Otras alternativas, como la disposición de los usos residenciales o dotacionales se hallan, en el mejor de los casos, en proceso de experimentación. Su puesta en marcha depende de la iniciativa privada, pero también de los gestores responsables de los distintos niveles de las administraciones públicas. Sobre todo, de su capacidad de asumir propuestas innovadoras, incluso radicales diríamos. Líneas de acción urbanística que contemplen medidas socioeconómicas, con viviendas para mayores que posibiliten la accesibilidad universal, o con viviendas para jóvenes que consientan un uso estacional, o con viviendas para turistas que fomenten una coexistencia pacífica con el vecindario. O acciones circunscritas a sectores de barrio, como la implantación de comedores y/o lavanderías públicas, de centros colectivos de estudio para niños, o de espacios de convivencia para mayores.

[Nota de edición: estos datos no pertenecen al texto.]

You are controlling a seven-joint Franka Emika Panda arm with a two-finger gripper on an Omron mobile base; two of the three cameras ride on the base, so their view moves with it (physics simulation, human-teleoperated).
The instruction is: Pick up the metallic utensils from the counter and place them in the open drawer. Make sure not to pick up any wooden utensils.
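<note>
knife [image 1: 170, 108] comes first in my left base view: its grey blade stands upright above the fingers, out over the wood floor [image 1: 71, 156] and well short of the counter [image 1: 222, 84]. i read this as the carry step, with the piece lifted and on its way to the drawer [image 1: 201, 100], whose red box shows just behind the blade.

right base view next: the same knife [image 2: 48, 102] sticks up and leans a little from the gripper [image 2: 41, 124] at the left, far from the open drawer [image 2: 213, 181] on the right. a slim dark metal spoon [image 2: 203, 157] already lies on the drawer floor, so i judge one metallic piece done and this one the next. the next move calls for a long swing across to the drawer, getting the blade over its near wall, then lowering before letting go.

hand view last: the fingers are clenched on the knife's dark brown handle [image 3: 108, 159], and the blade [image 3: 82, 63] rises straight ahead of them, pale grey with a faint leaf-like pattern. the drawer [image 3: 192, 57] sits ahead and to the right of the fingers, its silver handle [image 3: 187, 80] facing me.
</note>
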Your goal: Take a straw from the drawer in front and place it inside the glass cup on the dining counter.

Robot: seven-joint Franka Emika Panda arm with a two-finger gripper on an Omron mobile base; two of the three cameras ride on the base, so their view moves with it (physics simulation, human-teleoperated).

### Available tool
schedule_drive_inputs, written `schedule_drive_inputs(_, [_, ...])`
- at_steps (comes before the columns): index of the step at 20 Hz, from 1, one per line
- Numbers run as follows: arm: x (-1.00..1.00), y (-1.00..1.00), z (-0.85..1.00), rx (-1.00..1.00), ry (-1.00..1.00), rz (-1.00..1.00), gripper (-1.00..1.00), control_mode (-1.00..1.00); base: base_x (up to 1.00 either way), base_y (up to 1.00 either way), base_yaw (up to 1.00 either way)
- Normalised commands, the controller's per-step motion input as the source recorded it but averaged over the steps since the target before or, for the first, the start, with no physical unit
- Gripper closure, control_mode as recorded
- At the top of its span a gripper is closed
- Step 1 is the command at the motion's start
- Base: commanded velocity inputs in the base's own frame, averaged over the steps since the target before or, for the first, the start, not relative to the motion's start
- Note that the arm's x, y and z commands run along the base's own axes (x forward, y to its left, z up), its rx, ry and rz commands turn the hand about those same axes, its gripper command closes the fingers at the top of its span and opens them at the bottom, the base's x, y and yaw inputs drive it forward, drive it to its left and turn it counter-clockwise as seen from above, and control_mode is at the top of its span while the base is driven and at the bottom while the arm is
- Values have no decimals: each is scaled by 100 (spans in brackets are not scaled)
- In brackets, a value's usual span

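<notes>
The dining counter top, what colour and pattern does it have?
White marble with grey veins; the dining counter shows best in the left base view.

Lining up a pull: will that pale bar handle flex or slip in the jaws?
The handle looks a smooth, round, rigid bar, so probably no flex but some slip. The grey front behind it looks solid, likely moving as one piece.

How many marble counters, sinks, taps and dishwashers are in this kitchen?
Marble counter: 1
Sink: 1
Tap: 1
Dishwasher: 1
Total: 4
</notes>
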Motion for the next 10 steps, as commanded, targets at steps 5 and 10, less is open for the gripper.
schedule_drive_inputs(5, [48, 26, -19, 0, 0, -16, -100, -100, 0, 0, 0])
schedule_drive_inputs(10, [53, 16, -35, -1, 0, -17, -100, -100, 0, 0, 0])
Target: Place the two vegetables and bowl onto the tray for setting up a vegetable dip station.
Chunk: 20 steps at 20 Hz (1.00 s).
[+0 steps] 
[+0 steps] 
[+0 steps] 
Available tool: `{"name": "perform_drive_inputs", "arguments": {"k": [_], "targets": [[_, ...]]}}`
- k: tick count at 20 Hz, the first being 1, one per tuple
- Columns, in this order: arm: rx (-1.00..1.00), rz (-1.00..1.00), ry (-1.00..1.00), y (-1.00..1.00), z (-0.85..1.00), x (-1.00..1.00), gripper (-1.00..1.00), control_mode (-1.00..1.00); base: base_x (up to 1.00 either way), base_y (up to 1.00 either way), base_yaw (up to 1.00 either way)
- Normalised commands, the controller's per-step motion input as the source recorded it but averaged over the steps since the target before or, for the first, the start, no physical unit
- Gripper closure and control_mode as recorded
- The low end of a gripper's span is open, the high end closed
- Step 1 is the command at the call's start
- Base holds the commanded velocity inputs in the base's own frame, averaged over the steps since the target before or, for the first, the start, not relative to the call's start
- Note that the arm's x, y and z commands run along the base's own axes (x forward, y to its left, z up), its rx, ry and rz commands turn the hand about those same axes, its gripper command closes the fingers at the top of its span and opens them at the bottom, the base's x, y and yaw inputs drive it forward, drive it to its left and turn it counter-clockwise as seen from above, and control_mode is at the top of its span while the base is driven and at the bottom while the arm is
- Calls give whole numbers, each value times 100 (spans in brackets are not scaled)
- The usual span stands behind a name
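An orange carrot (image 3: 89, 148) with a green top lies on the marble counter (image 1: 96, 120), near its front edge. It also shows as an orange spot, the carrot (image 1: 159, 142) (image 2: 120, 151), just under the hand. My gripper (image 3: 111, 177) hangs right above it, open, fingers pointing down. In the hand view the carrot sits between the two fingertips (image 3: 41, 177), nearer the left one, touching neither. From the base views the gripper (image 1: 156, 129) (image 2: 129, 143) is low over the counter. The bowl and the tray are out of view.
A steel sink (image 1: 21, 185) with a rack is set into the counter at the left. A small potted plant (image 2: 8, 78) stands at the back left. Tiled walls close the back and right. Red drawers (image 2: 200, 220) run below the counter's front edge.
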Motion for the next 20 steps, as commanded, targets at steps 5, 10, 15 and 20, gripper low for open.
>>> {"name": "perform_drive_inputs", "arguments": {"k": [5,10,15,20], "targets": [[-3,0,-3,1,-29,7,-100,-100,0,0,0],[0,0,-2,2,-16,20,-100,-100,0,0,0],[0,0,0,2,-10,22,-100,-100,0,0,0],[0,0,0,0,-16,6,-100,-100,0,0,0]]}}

David Harvey, geógrafo y teórico social marxista británico, escribió “el capitalismo puede construir ciudades, pero no puede mantenerlas”. Tal vez sea así, pero en la coyuntura actual nos toca trabajar para acabar con la epidemia de las persianas cerradas. Es el momento de una visión territorial más ambiciosa y compartida que la atomización y descoordinación que hasta ahora nos ha caracterizado. Una gobernanza activa e imaginativa, así como un plan supramunicipal dotacional coherente, evidentemente considerando la afección a la movilidad, son una necesidad perentoria si queremos anticiparnos al futuro que se anuncia.